--- What to do ---
In your copy of the data, omit the pictures and keep all else exactly as given.

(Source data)
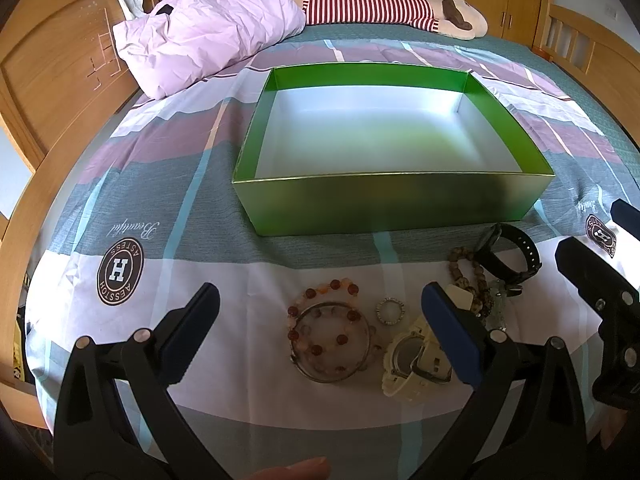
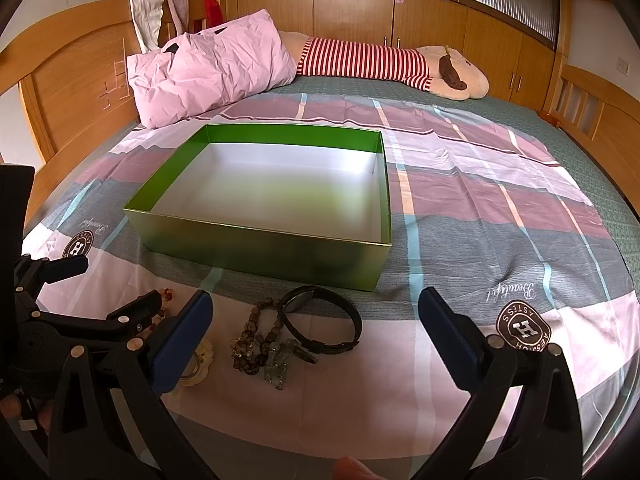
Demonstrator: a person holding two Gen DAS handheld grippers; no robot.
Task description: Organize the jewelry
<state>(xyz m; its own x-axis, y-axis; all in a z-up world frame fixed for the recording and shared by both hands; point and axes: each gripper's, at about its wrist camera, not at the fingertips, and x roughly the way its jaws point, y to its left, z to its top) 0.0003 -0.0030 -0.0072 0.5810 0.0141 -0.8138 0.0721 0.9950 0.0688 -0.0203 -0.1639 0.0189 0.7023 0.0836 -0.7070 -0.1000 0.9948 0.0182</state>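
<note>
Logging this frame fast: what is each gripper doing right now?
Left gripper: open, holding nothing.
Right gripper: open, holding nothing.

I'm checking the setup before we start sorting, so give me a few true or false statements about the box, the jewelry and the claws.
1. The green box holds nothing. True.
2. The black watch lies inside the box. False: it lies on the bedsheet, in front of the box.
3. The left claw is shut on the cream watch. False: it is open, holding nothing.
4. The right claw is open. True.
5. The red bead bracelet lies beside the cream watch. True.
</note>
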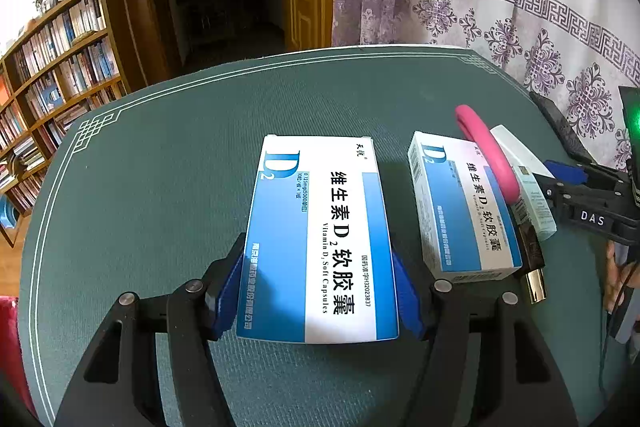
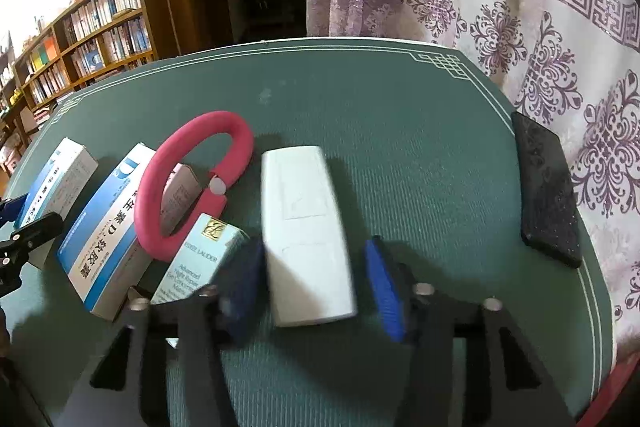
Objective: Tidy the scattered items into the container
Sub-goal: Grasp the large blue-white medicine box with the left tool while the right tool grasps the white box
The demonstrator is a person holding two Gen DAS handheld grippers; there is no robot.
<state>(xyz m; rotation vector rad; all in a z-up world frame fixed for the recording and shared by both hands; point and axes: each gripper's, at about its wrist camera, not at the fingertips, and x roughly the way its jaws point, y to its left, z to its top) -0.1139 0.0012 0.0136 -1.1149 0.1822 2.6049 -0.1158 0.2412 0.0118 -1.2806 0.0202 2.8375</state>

--- Answer to this exercise ---
Demonstrator: a person holding two Gen DAS handheld grippers; no robot.
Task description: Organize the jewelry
<state>(xyz m; its own x-axis, y-axis; all in a z-up world frame fixed for the recording and shared by both hands; point and axes: each gripper's, at about its wrist camera, not at the fingertips, and x roughly the way its jaws point, y to its left, z to its top) 0.0003 -0.0030 -0.0072 0.5810 0.0141 -0.8138 0.0721 0.9950 0.0688 -0.0203 -0.1639 0.0189 0.7023 0.0836 -0.7070 -0.1000 0.9948 0.0182</state>
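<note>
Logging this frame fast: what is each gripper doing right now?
Left gripper: open, holding nothing.
Right gripper: open, holding nothing.

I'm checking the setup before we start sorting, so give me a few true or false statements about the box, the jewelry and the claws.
1. The green box holds nothing. True.
2. The black watch lies inside the box. False: it lies on the bedsheet, in front of the box.
3. The left claw is shut on the cream watch. False: it is open, holding nothing.
4. The right claw is open. True.
5. The red bead bracelet lies beside the cream watch. True.
</note>
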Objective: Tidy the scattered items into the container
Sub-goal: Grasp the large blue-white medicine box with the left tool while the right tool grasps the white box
The demonstrator is a person holding two Gen DAS handheld grippers; there is no robot.
<state>(xyz m; rotation vector rad; all in a z-up world frame fixed for the recording and shared by both hands; point and axes: each gripper's, at about its wrist camera, not at the fingertips, and x roughly the way its jaws point, y to its left, z to its top) -0.1139 0.0012 0.0136 -1.1149 0.1822 2.6049 -0.1158 0.2412 0.0118 -1.2806 0.0202 2.8375</state>

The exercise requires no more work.